For Unit 3 Area of Study 3 (analysing a professional performance), students must apply terminology that is specific to the performance styles and contemporary practices evident in the production they attended. This note focuses on the specialised vocabulary needed for professional performance analysis.
Epic Theatre (Brechtian) Terminology
- Verfremdungseffekt (V-Effekt): estrangement or alienation effect; techniques that interrupt emotional identification.
- Gestus: a social gesture that encapsulates a character’s class position or social relationship.
- Historification: setting the action in a past moment to create critical distance on the present.
- Narration: a performer stepping outside the action to comment or describe events.
- Episodic structure: a play built from discrete scenes that each make their own point, rather than building to a single climax.
- Didactic: having a moral or political teaching intention.
Physical Theatre Terminology
- Movement score: a fixed, repeatable sequence of physical actions.
- Physical vocabulary: a set of movements or gestures unique to a character or ensemble.
- Ensemble unison / canon: all performers moving together (unison) or following each other with a delay (canon).
- Transformation: shifting from one character, object or location to another through physical means.
- Object transformation: using a single prop to represent multiple objects through the performer’s relationship with it.
Documentary / Verbatim Theatre Terminology
- Verbatim text: words taken directly from interviews or real sources, reproduced precisely.
- Documentary evidence: factual material (statistics, quotes, images) integrated into the performance.
- Composite character: a fictional character created from multiple real people’s voices and experiences.
- Testimonial: a first-person account addressed directly to the audience.
Absurdist Theatre Terminology
- Circularity: the structural device of returning to the play’s starting point (or near it).
- Non-sequitur: a statement or action that does not logically follow from what preceded it.
- Existential: relating to questions of existence, meaning and the human condition.
- Stasis: the condition of being motionless or unchanging; in Beckett, inaction is a central dramatic device.
| Term | Definition |
|---|---|
| Devised performance | Original work created collaboratively without a pre-existing script |
| Interdisciplinary | Drawing on multiple art forms simultaneously (theatre, dance, visual art, music) |
| Site-specific | Work created for and in response to a specific non-theatrical location |
| Immersive theatre | Work in which the audience physically enters and moves through the performance environment |
| Promenade theatre | Audience moves between performance spaces or follows performers through a space |
| Live art | Performance that emphasises the liveness and presence of the act, often blurring art/life boundaries |
| Dramaturgy | The structural and meaning-making logic of a performance; also the role of the dramaturg (who facilitates this) |
| Dramaturg | A collaborator who helps the creative team think about structure, meaning and context |
| Post-dramatic theatre | Theatre that moves beyond the primacy of the dramatic text or story; foregrounds performance itself |
| Hybrid form | A performance that draws on and combines conventions from multiple styles |
The purpose of these terms is not to display knowledge but to communicate precisely. In written analysis:
- Use only terms you can define and apply correctly.

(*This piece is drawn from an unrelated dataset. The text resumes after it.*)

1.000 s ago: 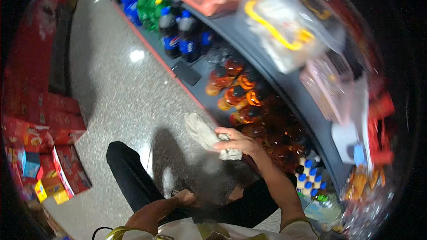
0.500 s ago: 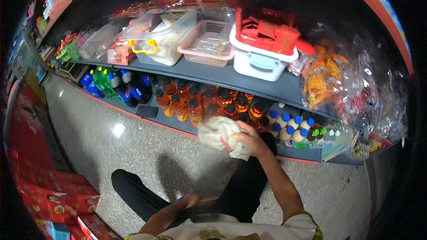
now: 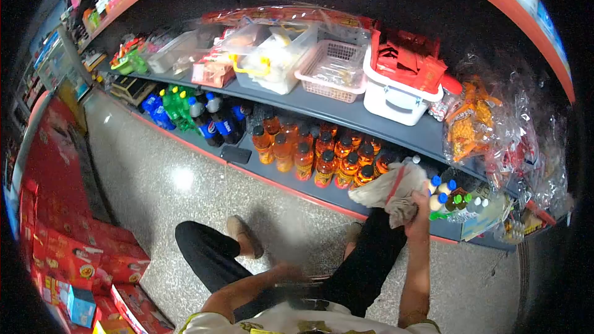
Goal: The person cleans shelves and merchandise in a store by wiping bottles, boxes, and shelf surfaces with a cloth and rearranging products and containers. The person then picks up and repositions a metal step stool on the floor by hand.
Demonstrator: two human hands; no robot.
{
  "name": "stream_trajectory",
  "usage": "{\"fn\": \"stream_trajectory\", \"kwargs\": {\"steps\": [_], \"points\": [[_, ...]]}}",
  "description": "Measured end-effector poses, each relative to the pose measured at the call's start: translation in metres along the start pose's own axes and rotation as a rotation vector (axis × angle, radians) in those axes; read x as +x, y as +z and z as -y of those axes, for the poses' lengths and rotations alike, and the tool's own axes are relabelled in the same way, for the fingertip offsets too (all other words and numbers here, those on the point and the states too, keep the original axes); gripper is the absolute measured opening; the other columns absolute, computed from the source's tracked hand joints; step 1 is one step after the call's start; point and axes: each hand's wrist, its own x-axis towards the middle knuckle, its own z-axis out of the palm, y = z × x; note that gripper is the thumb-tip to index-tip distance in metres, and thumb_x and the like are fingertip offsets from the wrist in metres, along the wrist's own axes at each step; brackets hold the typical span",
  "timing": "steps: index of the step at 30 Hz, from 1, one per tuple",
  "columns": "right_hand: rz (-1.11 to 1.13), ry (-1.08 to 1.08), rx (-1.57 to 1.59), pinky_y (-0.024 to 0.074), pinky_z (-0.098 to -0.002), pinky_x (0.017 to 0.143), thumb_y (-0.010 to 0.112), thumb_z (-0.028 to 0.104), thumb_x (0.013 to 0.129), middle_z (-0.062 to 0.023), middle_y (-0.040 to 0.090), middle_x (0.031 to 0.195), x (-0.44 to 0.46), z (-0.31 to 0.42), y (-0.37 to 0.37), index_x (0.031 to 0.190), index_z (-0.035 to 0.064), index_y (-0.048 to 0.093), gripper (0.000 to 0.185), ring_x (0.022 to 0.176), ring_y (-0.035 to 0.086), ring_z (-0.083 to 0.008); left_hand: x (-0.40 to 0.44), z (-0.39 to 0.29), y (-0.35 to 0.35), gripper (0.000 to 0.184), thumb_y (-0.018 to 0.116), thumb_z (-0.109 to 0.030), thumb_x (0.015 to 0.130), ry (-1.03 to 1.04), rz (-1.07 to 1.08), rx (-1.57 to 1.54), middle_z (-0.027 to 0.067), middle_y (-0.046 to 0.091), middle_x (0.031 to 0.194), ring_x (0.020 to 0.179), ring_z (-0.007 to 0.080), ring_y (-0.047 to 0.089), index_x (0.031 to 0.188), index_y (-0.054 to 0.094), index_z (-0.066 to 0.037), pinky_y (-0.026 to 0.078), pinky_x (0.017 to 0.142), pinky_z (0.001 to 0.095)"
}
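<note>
My right hand is closed on a pale beige cloth with a red stripe, over the front edge of the bottom shelf. The cloth hangs in front of several amber bottles and beside white bottles with blue caps. Low between my knees is my left hand, blurred, its fingers too indistinct to read.
Large cola bottles, green bottles and a black phone-like object are on the bottom shelf, left. Above, the middle shelf holds a pink basket and a white tub. Red cartons stand lower left.
My right hand has carried the cloth rightward along the bottom shelf, from the amber bottles towards the blue-capped ones. The view has turned, and a shoe now shows between my legs.
</note>
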Motion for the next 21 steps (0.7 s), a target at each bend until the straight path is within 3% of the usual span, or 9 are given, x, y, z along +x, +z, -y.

- Pair each term with a specific example from the production.
- Do not use jargon as a substitute for analysis — the term is a shortcut to a meaning that must still be developed.
Example of strong application:
“The company’s use of gestus was evident in the recurring image of the factory owner rubbing his hands together — a single physical action that condensed an entire social attitude of self-congratulatory indifference into a repeatable visual sign. The audience’s growing recognition of this gestus across the production was itself a Brechtian device, inviting them to identify the social pattern rather than simply respond to an individual moment of greed.”
VCAA FOCUS: VCAA awards marks for terminology that demonstrates genuine understanding of its meaning and function in context. Using the correct word in the wrong context, or using it without a concrete example, will not attract marks for terminology accuracy.